As Alabama becomes the most recent state to issue same sex marriages, some lawmakers there are decrying a federal judge’s decision to strike down the ban and the U.S. Supreme Court’s refusal to intervene. Kentucky, another largely conservative state, may receive a final decision on its gay marriage ban this summer. The impending decision has some public officials reexamining their role as marriage officiants.
An obviously in love couple stands in front of Judge Executive Steve Tribble at the Christian County Courthouse. Lindsey Schneider and Calvin Kendall, like many from Fort Campbell, come here for their nuptials in a three minute ceremony.
“Marriage is an institution of divine appointment and is commended as an honor among all men. It’s a most important step in life and it shouldn’t be entered into unadvisedly and it shouldn’t be taken lightly,” Tribble states, presiding over the wedding.
Kentucky County Judge/Executives can solemnize weddings and authorize commissioners and magistrates with the same authority, but marrying people is not a requirement of their position. So the decision on whether to perform marriages is left up to preference.
“I was at the soap box derby banquet this year and I was just walking through saying hi to folks and this couple says ‘Do you remember us judge?’ And I said, ‘Well, I’m not sure.’ And they said, ‘Judge, you married us about 20 years ago and said, this is our family here.' And that made me feel wonderful,” Tribble said. “But that happens all the time. But yeah, I just think… I like it.”
Tribble holds the moniker of the “Love Judge,” proudly stating he’s officiated nearly 9,000 weddings in his 21 years as a county official. But his legacy could be challenged if the Supreme Court strikes down Kentucky’s gay marriage ban.
“That’d probably be big news if the Love Judge went out of business, huh?” Tribble said.
When Florida’s gay marriage ban was struck down, media reported several county clerks, while legally compelled to issue marriage licenses to same sex couples, stopped offering courthouse weddings all together.
Judge Tribble said he’ll decide whether or not to marry same sex couples when the Supreme Court’s ruling on gay marriage comes down, but he believes all people should be treated equally.
“I couldn’t choose to not do a gay wedding and do a straight wedding,” Tribble said. “That’s discrimination in my mind. I mean, that’s a no brainer," Tribble asserted. "And so, you know, if you’re hearing that some of the judges in West Kentucky are no longer doing them, that may be what they’re thinking.”
Deliberating on gay marriage isn’t the first time the U.S. Supreme Court has been concerned with matrimony. The high court struck down interracial marriage bans across the nation in 1967. But that controversial decision didn’t cause as much local upheaval. A 1968 gallup poll showed 73 percent of Americans disapproved of interracial marriage. A 2014 gallup poll shows that just 42 percent of Americans oppose same sex marriage. However, the public debate has been very noisy.
“We’re not really asking anything more than just for the state to actually recognize us as one instead of two singles living together,” said Murray State University exercise science professor Jason Jaggers.
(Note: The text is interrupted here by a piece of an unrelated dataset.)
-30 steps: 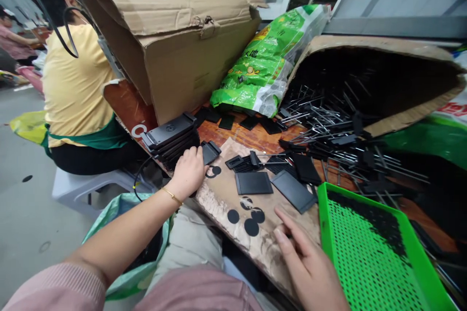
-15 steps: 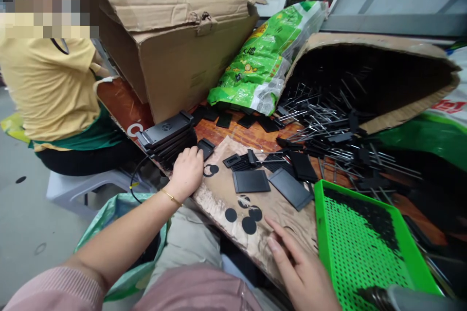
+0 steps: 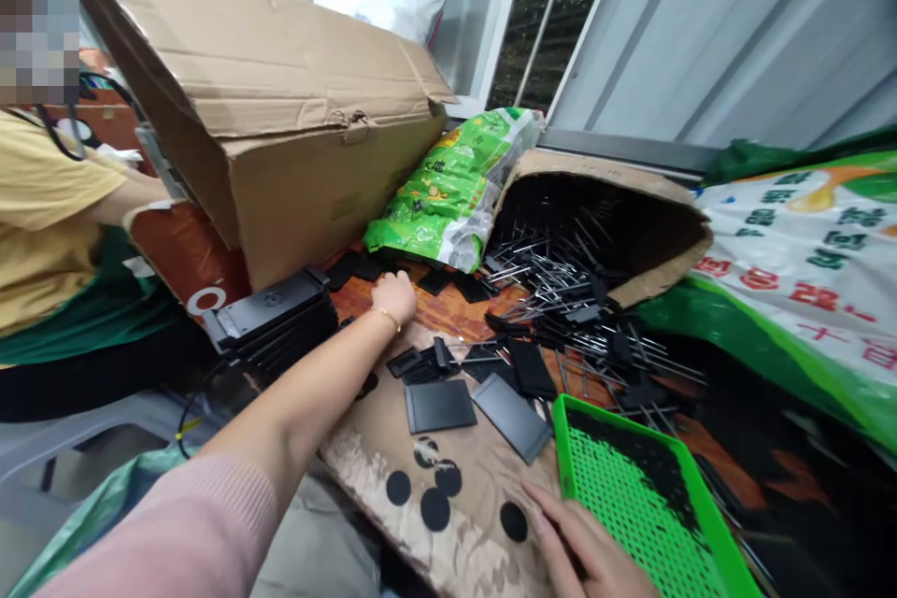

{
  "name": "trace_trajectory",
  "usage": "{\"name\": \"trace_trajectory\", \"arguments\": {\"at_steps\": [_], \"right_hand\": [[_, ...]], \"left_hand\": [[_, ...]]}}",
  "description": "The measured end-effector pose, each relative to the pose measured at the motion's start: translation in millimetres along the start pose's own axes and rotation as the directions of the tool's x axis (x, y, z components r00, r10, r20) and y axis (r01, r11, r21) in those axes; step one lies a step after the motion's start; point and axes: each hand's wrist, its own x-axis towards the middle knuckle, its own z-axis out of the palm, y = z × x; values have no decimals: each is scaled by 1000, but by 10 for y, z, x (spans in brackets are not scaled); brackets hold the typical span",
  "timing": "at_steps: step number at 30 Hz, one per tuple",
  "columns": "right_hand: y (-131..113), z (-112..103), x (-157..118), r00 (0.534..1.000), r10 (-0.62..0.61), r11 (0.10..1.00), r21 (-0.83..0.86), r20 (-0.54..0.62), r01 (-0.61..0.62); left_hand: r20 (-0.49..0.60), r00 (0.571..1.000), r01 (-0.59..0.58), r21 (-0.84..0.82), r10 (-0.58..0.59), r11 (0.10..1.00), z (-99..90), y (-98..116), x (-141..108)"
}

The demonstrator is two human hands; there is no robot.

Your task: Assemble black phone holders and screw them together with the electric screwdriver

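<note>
My left hand [image 3: 394,299] reaches to the back of the wooden table, beside flat black pieces [image 3: 434,281] near the green bag; its fingertips are hidden. My right hand [image 3: 585,537] rests at the cardboard mat's [image 3: 364,476] front right with its fingers stretched out, holding nothing, close to a black disc [image 3: 514,521]. Several more black discs [image 3: 435,509] lie on the mat. Behind them are two flat black plates [image 3: 440,406] and a small black clamp part [image 3: 443,355]. A stack of black holders [image 3: 273,318] stands left of my left forearm.
A green basket [image 3: 729,547] with small black parts is on the right. Metal rods with black ends [image 3: 561,280] spill from an open carton [image 3: 673,285]. A large cardboard box [image 3: 315,196] and a green bag [image 3: 448,192] stand behind. A person in yellow [image 3: 49,224] sits left.
My left hand has moved from the black stack to the table's back, beside the flat pieces. Another black disc now shows by my right hand. The view has shifted up and right.
</note>
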Motion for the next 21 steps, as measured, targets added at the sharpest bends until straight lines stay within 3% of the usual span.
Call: {"name": "trace_trajectory", "arguments": {"at_steps": [5, 9, 14, 17, 19, 21], "right_hand": [[-128, -7, -10, 992, 129, 992, 16, -10, -129], [-190, -31, 39, 981, 195, 979, 64, -3, -194], [-185, -27, 22, 962, 269, 951, 148, 39, -272], [-192, -47, 24, 955, 295, 934, 198, 35, -296], [-201, -68, 29, 950, 310, 924, 229, 21, -307], [-209, -86, 33, 947, 320, 916, 252, 17, -313]], "left_hand": [[16, 994, 111, -18, -111, 994, 147, 74, 364], [-40, 999, 21, -58, -23, 998, 178, -6, 370], [-70, 995, -80, -49, 76, 996, 17, -35, 278], [-63, 987, -148, -44, 145, 988, -125, 35, -6], [-35, 961, -276, -67, 274, 959, -185, 63, -378], [12, 822, -562, -141, 569, 815, -192, 47, -847]]}}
Jaggers and his partner Jeff have been together for 15 years. He says all that really matters is the state recognize the validity of their union and give them the same benefits afforded heterosexual couples. Jaggers says if judges aren’t legally required to solemnize weddings, then it’s okay if they decide not to marry same sex couples, so long as there is someone else at the courthouse to perform gay marriages.
Jaggers understands the strong religious beliefs many public officials hold that keep them from accepting gay marriage but he says those inclinations have no place in public office.
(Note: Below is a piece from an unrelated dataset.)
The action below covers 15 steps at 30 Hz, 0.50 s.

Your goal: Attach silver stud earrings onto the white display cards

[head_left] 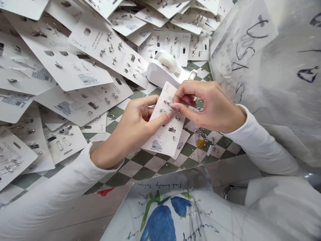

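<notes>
My left hand (135, 125) grips a white earring card (160, 135) by its left edge, thumb pressed on the face. Small silver studs and clasps dot this card, and a barcode label is near its lower end. Over the card's upper right side, my right hand (210, 105) has thumb and index finger closed in a pinch at the studs; whatever sits between the fingertips is too small to make out. Another card (183, 142) lies partly hidden beneath the held one. Loose silver jewellery pieces (201, 133) and a small yellow piece (200, 144) lie to the right.
A white tape dispenser (154, 72) stands just behind the held card. Overlapping earring cards (94, 40) cover the left and back of the checkered tabletop (142, 157). A large clear plastic bag with black handwriting (271, 73) bulges at the right. The table's front edge is close to my lap.
</notes>
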### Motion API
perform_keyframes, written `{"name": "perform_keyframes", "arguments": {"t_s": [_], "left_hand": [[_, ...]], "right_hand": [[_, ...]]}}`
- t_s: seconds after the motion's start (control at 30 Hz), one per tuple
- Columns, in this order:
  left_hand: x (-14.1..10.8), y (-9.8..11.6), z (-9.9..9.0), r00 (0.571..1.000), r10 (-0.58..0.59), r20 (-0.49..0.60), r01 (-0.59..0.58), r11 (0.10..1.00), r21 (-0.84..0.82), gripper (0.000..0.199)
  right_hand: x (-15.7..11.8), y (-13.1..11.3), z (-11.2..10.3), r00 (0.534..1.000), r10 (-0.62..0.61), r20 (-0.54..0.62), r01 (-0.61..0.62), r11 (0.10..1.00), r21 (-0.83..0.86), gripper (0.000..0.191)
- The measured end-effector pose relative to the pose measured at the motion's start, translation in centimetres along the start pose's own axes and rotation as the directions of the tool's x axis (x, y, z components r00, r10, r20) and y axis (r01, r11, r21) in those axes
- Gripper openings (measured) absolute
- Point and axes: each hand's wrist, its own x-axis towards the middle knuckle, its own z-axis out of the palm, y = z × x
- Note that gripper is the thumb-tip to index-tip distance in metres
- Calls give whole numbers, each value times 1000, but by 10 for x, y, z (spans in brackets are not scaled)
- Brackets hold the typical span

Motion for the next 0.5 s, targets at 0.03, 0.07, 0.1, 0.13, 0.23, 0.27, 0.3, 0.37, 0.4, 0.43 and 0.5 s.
{"name": "perform_keyframes", "arguments": {"t_s": [0.03,0.07,0.1,0.13,0.23,0.27,0.3,0.37,0.4,0.43,0.5], "left_hand": [[0,0,0,1000,5,-1,-5,1000,-3,15],[0,-1,0,1000,7,-2,-7,1000,-4,15],[0,-1,0,1000,6,-2,-6,1000,-5,14],[0,-1,0,1000,3,1,-3,1000,-4,14],[1,-2,0,1000,19,9,-19,1000,11,14],[1,-3,-1,999,35,8,-35,999,20,15],[1,-3,-1,999,51,2,-51,998,32,19],[2,-4,-1,997,75,-11,-74,995,61,26],[3,-5,-2,996,84,-15,-83,994,77,28],[3,-6,-2,996,93,-14,-92,992,90,27],[4,-7,-4,994,112,-1,-111,988,107,22]], "right_hand": [[0,0,1,1000,-1,-9,1,1000,-13,18],[0,-1,1,1000,-2,-15,1,1000,-23,19],[0,-2,2,1000,-1,-19,1,1000,-30,20],[0,-2,3,1000,2,-20,-3,999,-38,20],[-1,-1,4,999,-39,-34,36,997,-74,20],[-1,0,4,997,-69,-35,65,994,-92,19],[-1,2,4,994,-103,-32,99,989,-112,18],[-2,4,4,990,-143,-15,139,978,-153,16],[-2,4,4,989,-147,-3,144,975,-170,16],[-2,4,4,989,-146,3,144,972,-187,16],[-2,2,4,990,-141,0,137,965,-222,17]]}}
“No matter what progress we make, they always try to find these little loopholes or ways around that, to continuously holding down our rights, treating us like second class citizens and think that, that that’s okay,” Jaggers said. “It makes no sense to me.”
Though “Love Judge” Tribble is undecided on the issue, other judge/executives know their stance. In Hopkins County, Donald Carroll says he would probably stop marrying people if the gay marriage ban is lifted. In Lyon County, Wade White said he might continue to marry all but same sex couples on the grounds of religious opposition. Jesse Perry and Bob Leeper in Graves County and McCracken County do not perform marriages. And Larry Elkins of Calloway County stopped doing marriages last summer because he says they were too time-consuming.
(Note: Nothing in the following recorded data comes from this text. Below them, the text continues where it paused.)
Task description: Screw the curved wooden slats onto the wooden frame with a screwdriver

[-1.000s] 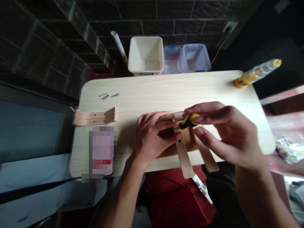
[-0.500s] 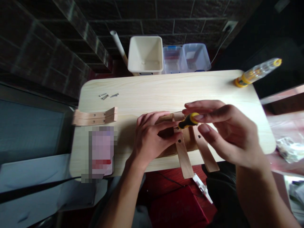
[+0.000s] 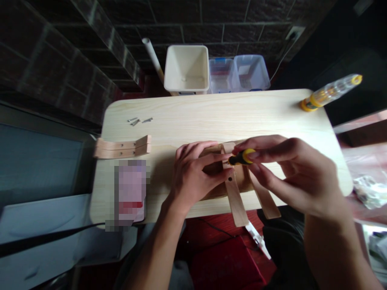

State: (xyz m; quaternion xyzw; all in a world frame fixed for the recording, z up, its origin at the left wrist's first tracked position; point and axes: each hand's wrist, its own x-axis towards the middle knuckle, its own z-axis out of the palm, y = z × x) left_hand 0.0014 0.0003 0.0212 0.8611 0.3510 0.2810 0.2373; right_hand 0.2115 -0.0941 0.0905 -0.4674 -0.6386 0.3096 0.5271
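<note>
My right hand (image 3: 299, 175) holds a short black-and-yellow screwdriver (image 3: 242, 157) by its handle, between thumb and fingers. The tool leans toward the upper part of a pale wooden leg (image 3: 236, 203), where its tip meets a small screw end that is hard to make out. My left hand (image 3: 193, 173) grips this leg, thumb and index finger on either side of the tip. Below the tip a dark hole shows in the wood. A second wooden leg (image 3: 267, 199) runs alongside, partly behind my right hand. Both legs lie across a brown wooden body (image 3: 211, 191), mostly covered by my hands.
Several screws (image 3: 134, 121) lie at the table's (image 3: 211, 117) back left. Two curved wooden pieces (image 3: 122, 148) rest at the left, above a blurred pinkish object (image 3: 131, 185). A clear-and-yellow bit holder (image 3: 331, 92) stands at the back right. Bins (image 3: 186, 86) stand behind the table.
My right hand has closed in on the screwdriver and shifted slightly down and right. The screwdriver now leans flatter. My left hand has stayed put.
</note>
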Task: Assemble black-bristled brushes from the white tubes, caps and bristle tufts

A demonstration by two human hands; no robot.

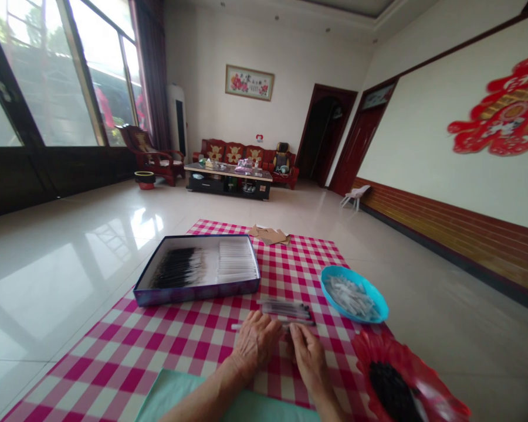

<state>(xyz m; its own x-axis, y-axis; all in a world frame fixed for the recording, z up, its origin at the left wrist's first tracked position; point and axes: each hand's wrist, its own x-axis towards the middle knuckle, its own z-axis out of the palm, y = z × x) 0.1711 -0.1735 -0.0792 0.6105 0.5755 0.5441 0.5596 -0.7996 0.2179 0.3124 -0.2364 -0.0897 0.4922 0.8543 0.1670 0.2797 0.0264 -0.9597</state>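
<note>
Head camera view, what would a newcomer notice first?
Probably the pink-and-white checked tablecloth, spread across the lower middle. Then the blue bowl, beyond and right of the right hand, and the red dish nearer the camera. The large red wall decoration stands out at upper right.

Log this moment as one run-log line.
left hand: curled over slim stick | right hand: fingertips close by, grip unclear | beyond: row of sticks, open box | right side: blue bowl, red dish

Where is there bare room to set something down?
Bare checked cloth lies between the box and blue bowl, and between box and green cloth. It's crowded around the left hand, right hand and thin sticks, and by the red bowl.
</note>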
Executive Director of the Kentucky County Judge/Executive Association Vince Lang says he doesn’t know of any law addressing discrimination when it comes to who public officials choose to marry.
“There could be litigation. There’s always the temptation for certain people to go to court to get what they think is a just decision. It may be that the statutes get broadened or narrowed through time,” Lang said.
The Supreme Court is expected to issue a ruling on gay marriage this summer.